Cette bêtise constitue une profonde erreur d’appréciation, de votre propre point de vue de combattant visant à la destruction des droits sociaux dont le droit à la formation, mais elle s’explique par la haine que vous étalez. La haine est mauvaise conseillère, M. Malhuret, mais tant pis pour vous. Vous l’avez déjà exhibée voici quelques mois en qualifiant des manifestants de milieux populaires de « canards décapités ». Triste monde que le votre, fait de professeurs zadistes de toute façon battus et de canards décapités, M. Malhuret …

Dans le monde de celles et de ceux qui combattent pour que la jeunesse ait un avenir, il est de toutes autres images : celles des luttes, des souffrances, de qui a su dire Non. Il se trouve que vous vous êtes livré à votre indécent exercice un 9 juillet, veille du 10 juillet 2019 où sera célébrée la mémoire des 80 qui, il y a 79 ans, ont dit Non, à la mise à mort de la République, et par là à la pire menace sur l’école laïque, Non à Hitler, Non à Pétain, Non à Laval, en la ville de Vichy dont vous fûtes maire.

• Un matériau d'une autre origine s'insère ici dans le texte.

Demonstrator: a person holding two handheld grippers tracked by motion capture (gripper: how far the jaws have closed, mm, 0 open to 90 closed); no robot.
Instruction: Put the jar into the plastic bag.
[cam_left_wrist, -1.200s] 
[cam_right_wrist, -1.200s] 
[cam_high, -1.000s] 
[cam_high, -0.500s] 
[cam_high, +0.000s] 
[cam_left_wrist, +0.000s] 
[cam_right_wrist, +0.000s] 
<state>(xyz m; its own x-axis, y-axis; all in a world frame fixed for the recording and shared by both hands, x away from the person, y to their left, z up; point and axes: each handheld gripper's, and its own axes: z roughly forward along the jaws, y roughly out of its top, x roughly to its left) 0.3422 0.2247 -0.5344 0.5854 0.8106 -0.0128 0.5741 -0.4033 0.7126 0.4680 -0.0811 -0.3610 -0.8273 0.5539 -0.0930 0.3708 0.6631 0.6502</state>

Cette minorité dans l’Assemblée nationale d’alors faisait figure d’une bande de pestiférés – on ne disait pas encore zadistes, mais métèques, vendus, youpins …- bien peu exemplaires et bien irresponsables, eux qui ne chantaient pas avec le pouvoir, qui ne hurlaient pas avec les loups, qui ne présentaient pas leur gamelle. Force est de constater que vous mettez plus d’entrain à insulter, sans courage puisque vous êtes convaincu que M. Blanquer les a déjà « battus », celles et ceux qui aujourd’hui résistent au nom d’une éthique, au nom de principes, au nom d’une ambition pour l’avenir, qu’à donner à ce souvenir là la place qu’il mériterait.

Un dernier mot. Je ne vous écrit pas en tant que gréviste :  je n’ai pas fait grève au moment de la remise des notes et de la tenue des jurys. Pour parler votre langue, je ne suis donc pas un zadiste minoritaire. Non, juste un professeur : sachez bien que ce corps de métier, qui contre vents et marée fait tenir cet édifice appelé Éducation nationale, est, suite aux récents évènements, à l’irresponsabilité et aux illégalités du ministre, aux insultes présidentielles, et à vos appels belliqueux et haineux à ce que les derniers des derniers soient écrasés, à présent très majoritairement disposé à travailler à la rentrée : à travailler pour la jeunesse et, dans la même démarche et avec le même esprit, à faire grève avec conscience, avec diligence, avec soin. Car nous avons compris à présent, que telle sera notre responsabilité.

Merci au moins d’y avoir contribué, M. Malhuret !

Vincent Présumey, secrétaire départementale de la FSU de l’Allier.